◆ **Activity**: Reproduce every line in the listing that contains the word "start".

---

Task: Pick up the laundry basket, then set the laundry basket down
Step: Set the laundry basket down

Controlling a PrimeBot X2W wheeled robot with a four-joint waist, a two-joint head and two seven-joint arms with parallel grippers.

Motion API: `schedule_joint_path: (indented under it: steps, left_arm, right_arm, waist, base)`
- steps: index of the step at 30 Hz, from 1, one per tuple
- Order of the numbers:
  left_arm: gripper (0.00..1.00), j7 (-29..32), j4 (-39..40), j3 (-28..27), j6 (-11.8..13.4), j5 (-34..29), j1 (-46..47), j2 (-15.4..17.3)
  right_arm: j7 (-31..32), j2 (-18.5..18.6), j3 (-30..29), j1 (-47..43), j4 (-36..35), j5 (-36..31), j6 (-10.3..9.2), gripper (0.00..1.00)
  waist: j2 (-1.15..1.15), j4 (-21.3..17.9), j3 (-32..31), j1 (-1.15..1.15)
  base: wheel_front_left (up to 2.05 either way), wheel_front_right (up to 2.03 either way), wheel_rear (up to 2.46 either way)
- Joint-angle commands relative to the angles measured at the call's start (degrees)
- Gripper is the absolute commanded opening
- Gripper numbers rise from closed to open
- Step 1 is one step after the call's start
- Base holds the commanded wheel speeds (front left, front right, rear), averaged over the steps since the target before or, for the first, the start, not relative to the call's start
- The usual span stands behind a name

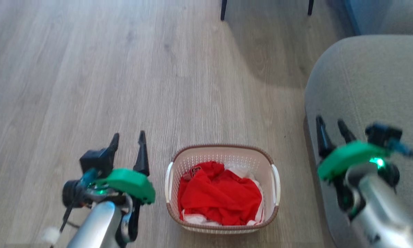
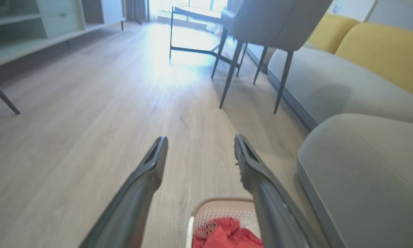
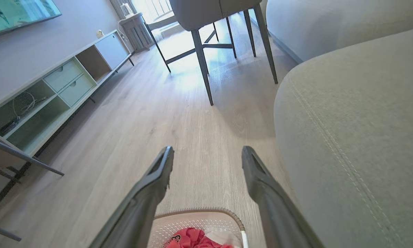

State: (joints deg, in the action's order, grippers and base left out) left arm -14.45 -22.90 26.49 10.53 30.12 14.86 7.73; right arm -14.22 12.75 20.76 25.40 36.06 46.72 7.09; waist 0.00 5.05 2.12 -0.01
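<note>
Currently both arms are low, either side of the load. Left gripper (image 1: 129, 135): fingers spread apart, nothing between them. In the left wrist view the same gripper (image 2: 201, 138) shows bare wood floor (image 2: 89, 120) through the gap.

Right gripper (image 1: 330, 120): also spread and empty. The right wrist view confirms a wide gap at the gripper (image 3: 208, 148).

The laundry basket (image 1: 241, 159) stands upright on the floor (image 1: 123, 69), between the two grippers. It lies just to the right of the left gripper, and the right gripper is somewhat farther off on its other side. Neither gripper touches it.

Its white side handles face the grippers. From each wrist camera the basket sits below and behind the fingertips, at the bottom edge ( (image 2: 223, 210), (image 3: 192, 222)).

Red clothes (image 1: 220, 196) with some white cloth fill the basket.

A grey sofa (image 1: 365, 75) runs along the right gripper's outer side. The gripper seems to hang over the cushion edge, though blur makes contact hard to judge. Dark chair legs (image 2: 231, 74) stand well ahead of the fingertips.
</note>
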Motion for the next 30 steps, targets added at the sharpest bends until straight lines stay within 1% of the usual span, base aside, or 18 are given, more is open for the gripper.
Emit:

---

◆ **Solution to the problem**:
- Joint-angle commands relative to the angles measured at the call's start (degrees)
- Step 1 is one step after the call's start
- Base holds the commanded wheel speeds (front left, front right, rear), averaged over the steps since the target before or, for the first, the start, not relative to the call's start

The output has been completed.